According to a presentation by Dr. Zhou, deputy chief designer for COMAC responsible for structures, composite usage on the C919 is around 20 percent. This is significantly higher than the composite percentage on other airliners in this category, like the A320 and B737; however, it is much lower than that of new wide-body programs from Boeing and Airbus, specifically the B787 and A350XWB, which are essentially full-composite airframes. The higher level of composite usage should make the C919 competitive against the newly launched, re-engined A320Neo and B737MAX programs, with aircraft due for delivery in 2016 and 2017, respectively. First flight and delivery of the C919 – which has a payload and dimensions very similar to those of the A320, with a base capacity of 168 seats – are scheduled for 2014 and 2016, respectively.
Several speakers at the event emphasized the design challenges that engineers experience with composite structures.

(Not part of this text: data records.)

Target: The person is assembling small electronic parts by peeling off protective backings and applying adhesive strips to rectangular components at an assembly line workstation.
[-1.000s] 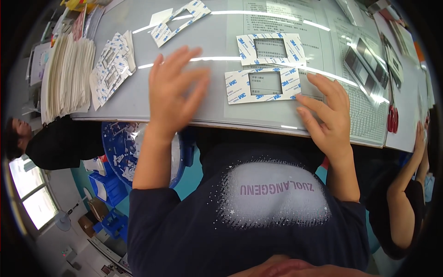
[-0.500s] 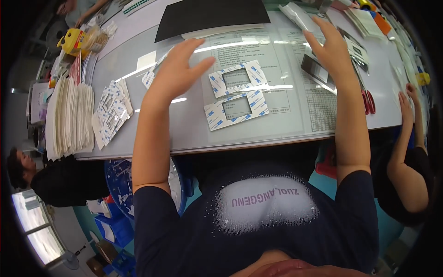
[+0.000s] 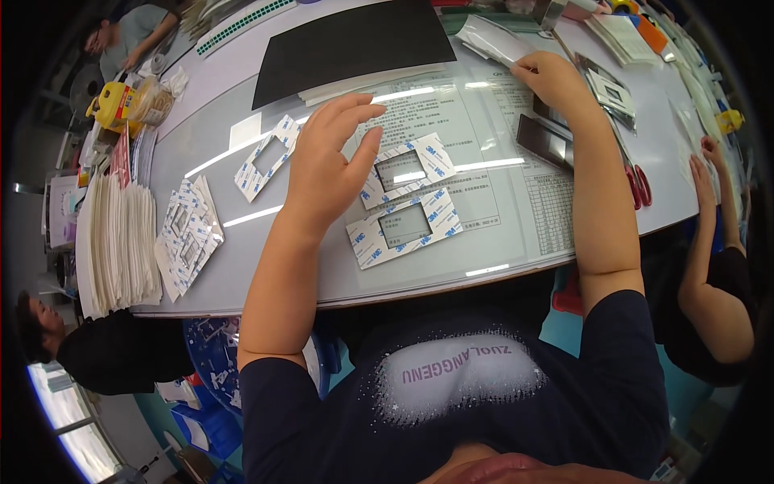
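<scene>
On the counter (image 3: 234, 266), two white, blue-printed frames (image 3: 442, 211) lie at four o'clock from the left hand (image 3: 334, 153), whose grip stands apart. The right hand (image 3: 555, 82) has fingertips near a clear packet (image 3: 493, 40), toward ten o'clock; I cannot tell whether this grip clamps it.

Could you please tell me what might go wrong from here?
The left hand hangs close to the upper patterned frame; lowering it carelessly might nudge that against the lower patterned frame.
The right hand is at the end of the clear packet, with its forearm over or beside the dark glossy panel; drawing back could perhaps brush or shift the panel.
</scene>
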The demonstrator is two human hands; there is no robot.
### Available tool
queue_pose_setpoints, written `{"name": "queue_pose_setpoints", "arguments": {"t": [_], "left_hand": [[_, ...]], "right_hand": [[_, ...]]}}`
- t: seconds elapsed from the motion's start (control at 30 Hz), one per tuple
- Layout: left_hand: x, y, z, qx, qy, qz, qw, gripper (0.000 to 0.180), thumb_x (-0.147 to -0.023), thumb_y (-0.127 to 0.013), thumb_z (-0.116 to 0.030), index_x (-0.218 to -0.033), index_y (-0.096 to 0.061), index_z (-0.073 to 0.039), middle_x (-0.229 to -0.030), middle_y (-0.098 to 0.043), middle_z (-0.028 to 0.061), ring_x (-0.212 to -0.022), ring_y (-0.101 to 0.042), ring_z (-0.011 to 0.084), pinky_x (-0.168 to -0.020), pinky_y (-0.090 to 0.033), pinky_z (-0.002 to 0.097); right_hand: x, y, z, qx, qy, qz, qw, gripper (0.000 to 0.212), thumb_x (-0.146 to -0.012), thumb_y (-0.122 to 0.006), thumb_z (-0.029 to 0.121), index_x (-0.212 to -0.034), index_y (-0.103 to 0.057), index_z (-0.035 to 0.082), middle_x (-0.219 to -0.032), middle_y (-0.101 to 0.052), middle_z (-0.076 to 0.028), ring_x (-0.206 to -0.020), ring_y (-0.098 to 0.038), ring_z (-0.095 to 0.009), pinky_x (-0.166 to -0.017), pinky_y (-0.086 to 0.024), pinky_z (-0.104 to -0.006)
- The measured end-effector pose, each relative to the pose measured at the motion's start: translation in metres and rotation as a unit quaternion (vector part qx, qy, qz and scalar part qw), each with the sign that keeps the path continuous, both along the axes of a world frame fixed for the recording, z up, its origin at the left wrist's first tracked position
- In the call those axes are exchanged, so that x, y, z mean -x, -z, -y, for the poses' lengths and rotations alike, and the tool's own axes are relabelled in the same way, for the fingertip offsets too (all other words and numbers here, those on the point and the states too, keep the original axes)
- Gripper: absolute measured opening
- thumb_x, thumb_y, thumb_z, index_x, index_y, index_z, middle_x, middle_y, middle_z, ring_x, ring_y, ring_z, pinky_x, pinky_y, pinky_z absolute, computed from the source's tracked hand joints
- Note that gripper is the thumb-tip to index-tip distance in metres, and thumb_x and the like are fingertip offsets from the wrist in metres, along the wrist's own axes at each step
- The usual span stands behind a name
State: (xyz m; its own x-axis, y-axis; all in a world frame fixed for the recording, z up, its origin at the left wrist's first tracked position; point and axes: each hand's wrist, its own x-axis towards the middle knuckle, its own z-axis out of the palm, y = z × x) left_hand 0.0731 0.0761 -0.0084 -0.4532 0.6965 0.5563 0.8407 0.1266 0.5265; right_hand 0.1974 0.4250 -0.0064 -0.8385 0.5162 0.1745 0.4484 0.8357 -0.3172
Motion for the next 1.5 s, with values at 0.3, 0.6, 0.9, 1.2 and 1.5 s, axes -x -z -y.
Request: {"name": "queue_pose_setpoints", "arguments": {"t": [0.3, 0.6, 0.9, 1.2, 1.5], "left_hand": [[-0.027, -0.017, -0.003, -0.087, 0.146, 0.365, 0.915, 0.034, -0.103, -0.059, -0.023, -0.128, -0.065, -0.001, -0.126, -0.069, 0.0148, -0.120, -0.064, 0.0266, -0.104, -0.049, 0.0392], [-0.023, -0.020, 0.011, 0.040, 0.173, 0.524, 0.833, 0.038, -0.104, -0.055, -0.020, -0.131, -0.063, 0.004, -0.117, -0.070, 0.0124, -0.103, -0.071, 0.0184, -0.087, -0.061, 0.0327], [-0.022, -0.026, 0.014, 0.106, 0.154, 0.562, 0.806, 0.031, -0.097, -0.060, -0.017, -0.119, -0.069, 0.003, -0.103, -0.074, 0.0103, -0.088, -0.077, 0.0189, -0.080, -0.061, 0.0273], [-0.015, -0.025, 0.015, 0.108, 0.170, 0.591, 0.781, 0.035, -0.096, -0.061, -0.024, -0.118, -0.069, 0.002, -0.104, -0.076, 0.0183, -0.086, -0.077, 0.0203, -0.082, -0.061, 0.0284], [-0.010, -0.019, 0.013, 0.035, 0.207, 0.634, 0.744, 0.039, -0.100, -0.063, -0.035, -0.110, -0.071, 0.002, -0.095, -0.075, 0.0158, -0.081, -0.073, 0.0177, -0.080, -0.060, 0.0296]], "right_hand": [[-0.008, -0.047, 0.119, -0.110, -0.270, -0.362, 0.885, 0.013, -0.088, -0.075, 0.009, -0.100, -0.073, 0.003, -0.089, -0.070, -0.008, -0.081, -0.066, -0.025, -0.073, -0.052, -0.0347], [-0.010, -0.040, 0.159, -0.059, -0.393, -0.293, 0.870, 0.029, -0.081, -0.082, 0.017, -0.109, -0.076, 0.011, -0.101, -0.071, -0.006, -0.095, -0.065, -0.025, -0.083, -0.048, -0.0371], [-0.009, -0.032, 0.157, -0.168, -0.418, -0.235, 0.861, 0.023, -0.081, -0.078, 0.015, -0.103, -0.077, 0.018, -0.104, -0.069, 0.001, -0.102, -0.063, -0.023, -0.096, -0.045, -0.0378], [-0.007, -0.031, 0.156, -0.220, -0.421, -0.262, 0.840, 0.023, -0.078, -0.078, 0.012, -0.101, -0.076, 0.017, -0.103, -0.068, 0.001, -0.102, -0.063, -0.024, -0.096, -0.044, -0.0386], [-0.006, -0.031, 0.160, -0.145, -0.454, -0.323, 0.817, 0.027, -0.073, -0.078, 0.000, -0.098, -0.072, 0.009, -0.098, -0.069, -0.005, -0.088, -0.065, -0.027, -0.074, -0.052, -0.0355]]}}
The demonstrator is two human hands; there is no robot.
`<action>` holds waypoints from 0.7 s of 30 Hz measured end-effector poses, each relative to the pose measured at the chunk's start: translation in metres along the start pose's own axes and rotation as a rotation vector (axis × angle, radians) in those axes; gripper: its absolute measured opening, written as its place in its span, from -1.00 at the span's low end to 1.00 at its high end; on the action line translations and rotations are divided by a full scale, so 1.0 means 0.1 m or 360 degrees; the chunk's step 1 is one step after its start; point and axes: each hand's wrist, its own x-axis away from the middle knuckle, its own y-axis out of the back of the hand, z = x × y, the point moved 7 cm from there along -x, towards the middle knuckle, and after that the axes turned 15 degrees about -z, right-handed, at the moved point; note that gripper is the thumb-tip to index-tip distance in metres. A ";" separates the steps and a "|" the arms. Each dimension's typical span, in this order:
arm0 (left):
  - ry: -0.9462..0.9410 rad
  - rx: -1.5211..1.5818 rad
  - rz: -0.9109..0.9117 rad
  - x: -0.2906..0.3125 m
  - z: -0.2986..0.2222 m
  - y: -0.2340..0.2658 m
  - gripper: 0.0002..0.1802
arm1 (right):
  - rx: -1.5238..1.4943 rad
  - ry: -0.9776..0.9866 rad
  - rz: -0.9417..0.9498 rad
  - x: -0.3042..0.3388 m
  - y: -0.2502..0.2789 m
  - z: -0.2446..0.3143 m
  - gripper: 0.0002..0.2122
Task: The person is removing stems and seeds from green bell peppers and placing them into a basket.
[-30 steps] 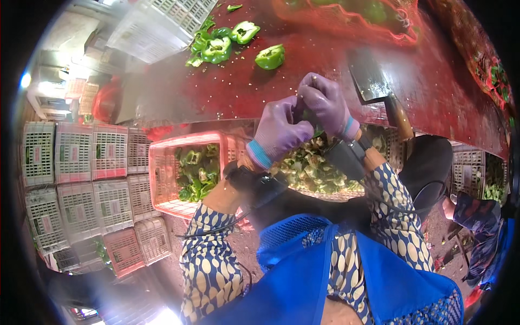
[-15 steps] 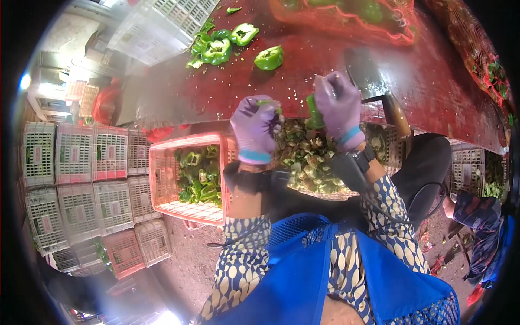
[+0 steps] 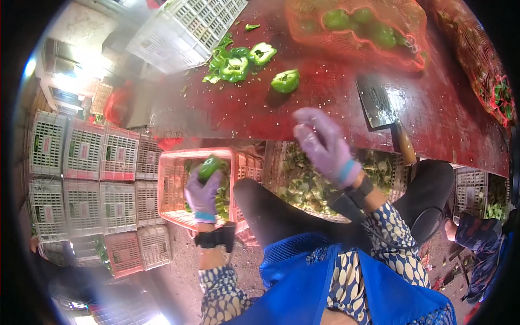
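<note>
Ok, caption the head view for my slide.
Gloved left hand holds green pepper at a pink crate; gloved right hand by a red table with a cleaver.

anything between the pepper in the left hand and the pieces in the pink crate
Nothing visible: the left hand holds the green pepper over the open pink crate, though the hand hides some of the pepper pieces there.

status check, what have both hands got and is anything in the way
Left hand holding green pepper over pink crate; right hand loosely open, nothing visible in it; cleaver off to the right, not between pepper and crate.
</note>
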 end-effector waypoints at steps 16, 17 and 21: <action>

In a presentation on durability assessment of composite structures, Dr. Yang, deputy director of the COMAC Composite Structure Manufacturing Center emphasized the difference in fatigue behavior between metal and composite airframes and noted that composite structures are designed to operate in a stress range below infinite life. Therefore, damage in the material, sustained during operation, is the most dominant factor for durability assessment.
My own presentation focused on advanced simulation and design optimization for composites. First, I addressed advanced FEA simulation for damage assessment caused by various impact events (bird, debris, hail, ditching etc.). The second portion focused on the challenges that come with increased design freedom, where material (laminate properties) design becomes an integrated part of structural design. This additional design freedom brings unmatched design potential, since the laminate material properties can be tailored almost continuously throughout the structure. However, it also brings new challenges for design engineers. It is a very different process from – and much more complex than – engineering a structure for a pre-defined material. Details of my presentation can be found in the Altair HyperWorks Resource Library.
Altair has developed a comprehensive optimization process in OptiStruct that leads the design from concept to plybook details. This technology has been quickly adopted by Airbus, Boeing and Bombardier in new airliner programs. Recently, COMAC rapidly expanded optimization applications on the C919 program with help from engineers of Altair China. Discussions during the event also have led to the possibility of COMAC starting a pilot project with Altair China to apply OptiStruct composite optimization technology.